◆ Exercise
Write out the data again exactly, skipping every picture.

━━ Dataset extract ━━

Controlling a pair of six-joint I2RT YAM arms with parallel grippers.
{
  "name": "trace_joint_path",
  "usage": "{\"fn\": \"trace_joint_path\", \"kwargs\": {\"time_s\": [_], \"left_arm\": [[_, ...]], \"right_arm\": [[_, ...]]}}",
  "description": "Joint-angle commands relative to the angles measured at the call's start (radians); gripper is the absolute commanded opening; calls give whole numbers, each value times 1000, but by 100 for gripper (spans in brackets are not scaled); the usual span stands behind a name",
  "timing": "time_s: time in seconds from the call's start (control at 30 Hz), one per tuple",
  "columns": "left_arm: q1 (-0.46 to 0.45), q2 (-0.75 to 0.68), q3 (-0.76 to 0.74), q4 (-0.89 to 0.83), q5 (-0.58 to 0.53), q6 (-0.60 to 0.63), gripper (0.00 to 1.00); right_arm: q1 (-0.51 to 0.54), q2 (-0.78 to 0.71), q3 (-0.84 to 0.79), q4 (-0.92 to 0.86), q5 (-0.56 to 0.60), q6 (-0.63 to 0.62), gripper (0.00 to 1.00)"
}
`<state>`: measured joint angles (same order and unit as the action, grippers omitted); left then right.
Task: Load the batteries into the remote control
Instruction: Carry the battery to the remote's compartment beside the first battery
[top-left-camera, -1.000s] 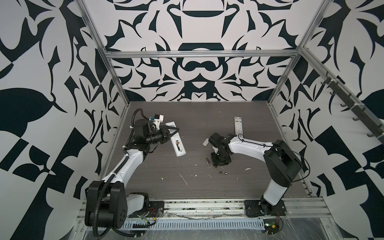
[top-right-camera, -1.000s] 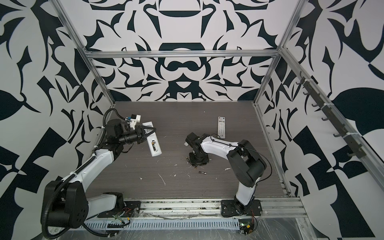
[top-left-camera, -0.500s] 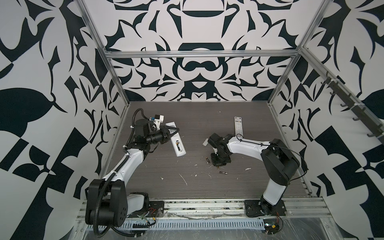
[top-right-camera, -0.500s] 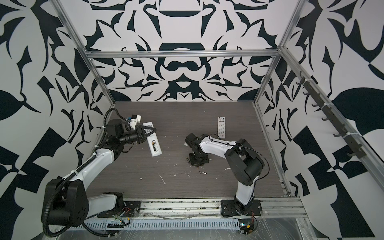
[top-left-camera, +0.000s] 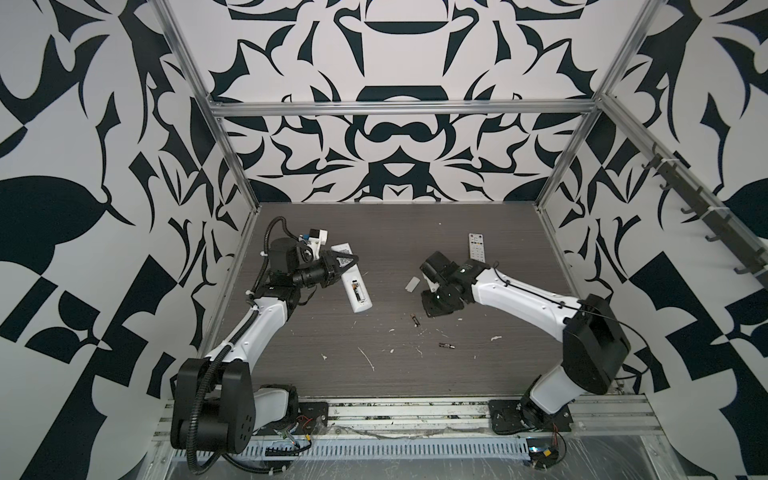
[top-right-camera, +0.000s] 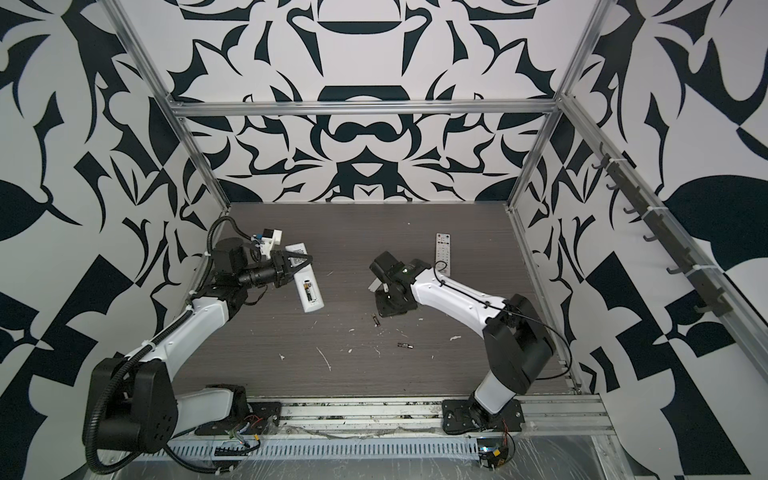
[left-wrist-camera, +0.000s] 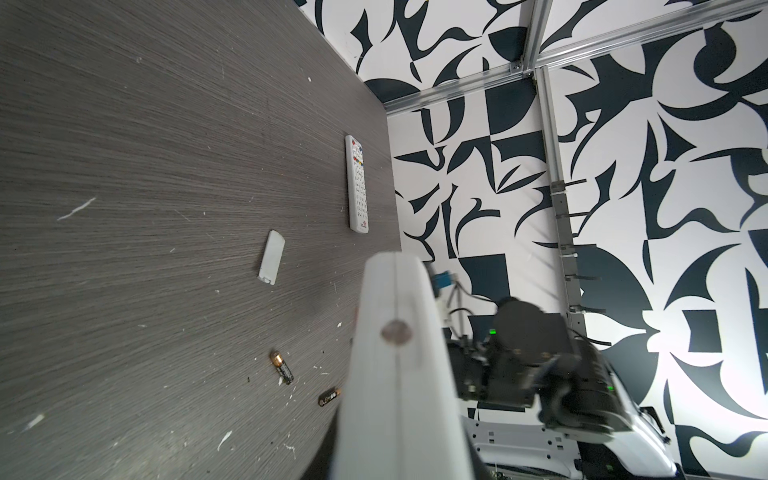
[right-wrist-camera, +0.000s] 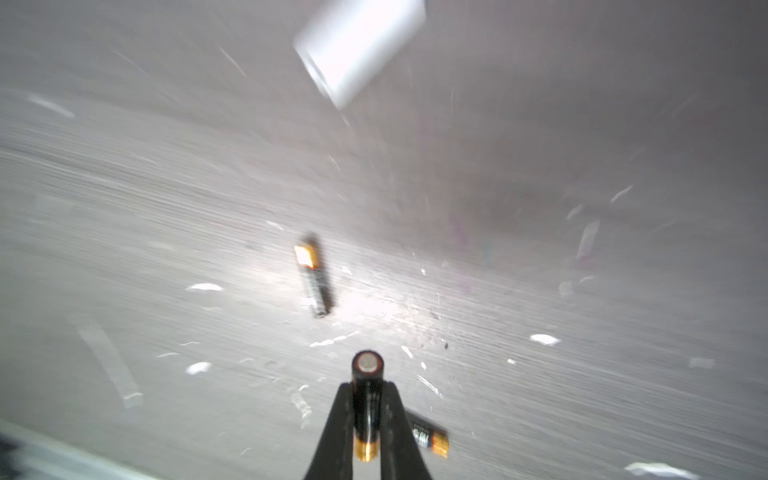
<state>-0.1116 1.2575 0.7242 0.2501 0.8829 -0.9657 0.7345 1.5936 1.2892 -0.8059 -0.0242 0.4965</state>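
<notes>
Gripping remote (top-left-camera: 361, 305) in left claw (top-left-camera: 347, 268), lid (top-left-camera: 412, 284) off, first battery (top-right-camera: 308, 291) already seated. Pinching second battery (right-wrist-camera: 367, 368) in right claw (right-wrist-camera: 368, 390), low over table (top-left-camera: 374, 232). Yet to collect: third battery (top-left-camera: 414, 319), fourth battery (top-left-camera: 446, 345), loose nearby. Looks roughly quarter done; three left to load, lid to refit.

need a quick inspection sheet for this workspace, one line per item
surface: dark woodgrain table, littered
job's things: held remote back up, compartment open, loaded battery inside; loose battery and second loose battery on the table; battery cover lying off; spare remote face up, back right
clutter: white scraps scattered over the front half
grippers: left gripper shut on the held remote; right gripper shut on a fourth battery
cables: black hose on left arm; thin cable on right arm; loose wires at front rail
surroundings: patterned walls, metal frame, hook rail on right wall
</notes>
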Motion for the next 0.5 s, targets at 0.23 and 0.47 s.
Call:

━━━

◆ Solution below
Controlling a pair of six-joint I2RT YAM arms with parallel grippers.
{
  "name": "trace_joint_path",
  "usage": "{\"fn\": \"trace_joint_path\", \"kwargs\": {\"time_s\": [_], \"left_arm\": [[_, ...]], \"right_arm\": [[_, ...]]}}",
  "description": "Joint-angle commands relative to the angles measured at the call's start (radians); gripper is the absolute commanded opening; calls give whole numbers, each value times 1000, but by 100 for gripper (spans in brackets are not scaled); the usual span stands behind a name",
  "timing": "time_s: time in seconds from the call's start (control at 30 Hz), one per tuple",
  "columns": "left_arm: q1 (-0.46 to 0.45), q2 (-0.75 to 0.68), q3 (-0.76 to 0.74), q4 (-0.89 to 0.83), q5 (-0.58 to 0.53), q6 (-0.60 to 0.63), gripper (0.00 to 1.00); right_arm: q1 (-0.51 to 0.54), q2 (-0.78 to 0.71), q3 (-0.84 to 0.79), q4 (-0.92 to 0.86), q5 (-0.56 to 0.60), q6 (-0.63 to 0.62), gripper (0.00 to 1.00)"
}
`<state>`: measured joint angles (same order and unit as the action, grippers omitted); left then right.
Task: Load the batteries into the remote control
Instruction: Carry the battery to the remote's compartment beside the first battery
[top-left-camera, -1.000s] 
[top-right-camera, -1.000s] 
[top-left-camera, -0.500s] 
[top-right-camera, -0.500s] 
[top-left-camera, +0.000s] 
[top-right-camera, +0.000s] 
[left-wrist-camera, +0.000s] 
[right-wrist-camera, +0.000s] 
<state>-0.1116 1.2575 0.7242 0.2501 0.8829 -0.9657 0.7345 1.5936 1.2892 -0.8059 -0.0242 0.4965</state>
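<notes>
Gripping remote (top-left-camera: 361, 305) in left claw (top-left-camera: 347, 268), lid (top-left-camera: 412, 284) off, first battery (top-right-camera: 308, 291) already seated. Pinching second battery (right-wrist-camera: 367, 368) in right claw (right-wrist-camera: 368, 390), low over table (top-left-camera: 374, 232). Yet to collect: third battery (top-left-camera: 414, 319), fourth battery (top-left-camera: 446, 345), loose nearby. Looks roughly quarter done; three left to load, lid to refit.

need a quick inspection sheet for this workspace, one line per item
surface: dark woodgrain table, littered
job's things: held remote back up, compartment open, loaded battery inside; loose battery and second loose battery on the table; battery cover lying off; spare remote face up, back right
clutter: white scraps scattered over the front half
grippers: left gripper shut on the held remote; right gripper shut on a fourth battery
cables: black hose on left arm; thin cable on right arm; loose wires at front rail
surroundings: patterned walls, metal frame, hook rail on right wall
</notes>
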Motion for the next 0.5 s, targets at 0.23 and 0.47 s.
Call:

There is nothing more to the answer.